Wow, what a beauty. It’s 1974 and a thirteen year old Leni’s family are moving to Alaska. It’s the latest in a string of unsuccessful schemes to hold the struggling family together since Leni’s dad, Ernt, came home deeply damaged from Vietnam. The wildness and beauty of Alaska initially appear to heal Ernt but come winter, he spirals downwards into paranoia and violence.
This novel is so good at conveying Leni’s utter helplessness and the sickening silence at the heart of family violence, the twisted loyalties and her mother’s conviction that Ernt will get better. Leni eventually comes to realise he won’t and we share her sense of claustrophobia and desperation as she recognises the danger she and her mother are in. They must leave, they must, and yet they don’t, time and again. There’s a creeping sense of dread when Ernt starts constructing a wall around their land – the ultimate irony being that the greatest danger to his loved ones is him, not what’s outside. Something must happen and it does, finally.

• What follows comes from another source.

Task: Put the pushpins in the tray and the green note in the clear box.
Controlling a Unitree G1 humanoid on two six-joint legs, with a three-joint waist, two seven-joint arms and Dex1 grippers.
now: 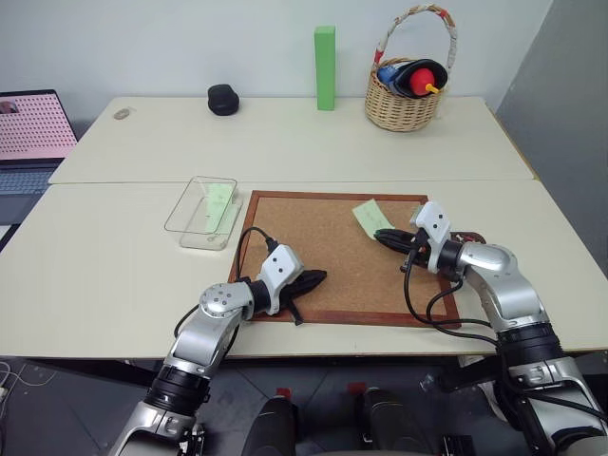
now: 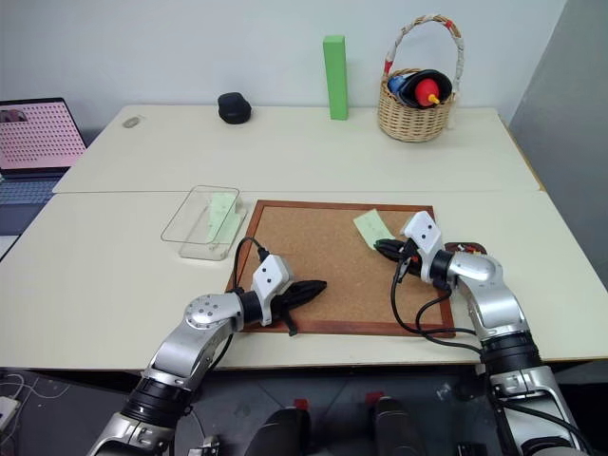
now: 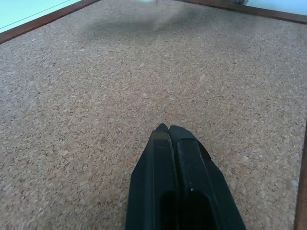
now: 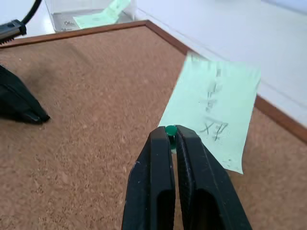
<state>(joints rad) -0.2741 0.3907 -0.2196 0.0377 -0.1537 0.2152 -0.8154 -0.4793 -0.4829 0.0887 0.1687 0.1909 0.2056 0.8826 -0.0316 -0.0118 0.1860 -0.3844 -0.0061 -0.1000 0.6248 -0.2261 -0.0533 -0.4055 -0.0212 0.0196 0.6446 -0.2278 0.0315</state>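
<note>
A pale green note (image 1: 370, 217) with faint writing lies on the corkboard (image 1: 313, 249), near its far right corner. My right gripper (image 4: 170, 132) is at the note's near edge, shut on a small green pushpin (image 4: 170, 129) whose head shows between the fingertips. I cannot tell whether the pin is clear of the board. The clear box (image 1: 202, 211) stands left of the board with a green slip (image 1: 219, 201) inside. My left gripper (image 1: 321, 277) is shut and empty, low over the board's near part. A bit of the dark reddish tray (image 2: 465, 249) shows behind my right wrist.
At the back of the table stand a tall bright green block (image 1: 325, 66), a wicker basket (image 1: 407, 95) holding toys, and a small black object (image 1: 223, 99). A laptop (image 1: 33, 133) sits at the far left. Black cables loop over the board's right edge.
</note>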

The true unsung heroes of the book are the townspeople who care enough to intervene – everyone needs a Large Marge in their life. In the end it’s a believable story of the way the great love within people can sometimes survive terrible circumstances. Not always, as with Ernt, but great love does survive within Leni, and her relationships with her mother and her soul mate Matthew and their son bear witness to that. You may, like me, finish the book convinced you could never ever live in Alaska, but nevertheless grateful to The Great Alone for taking you there.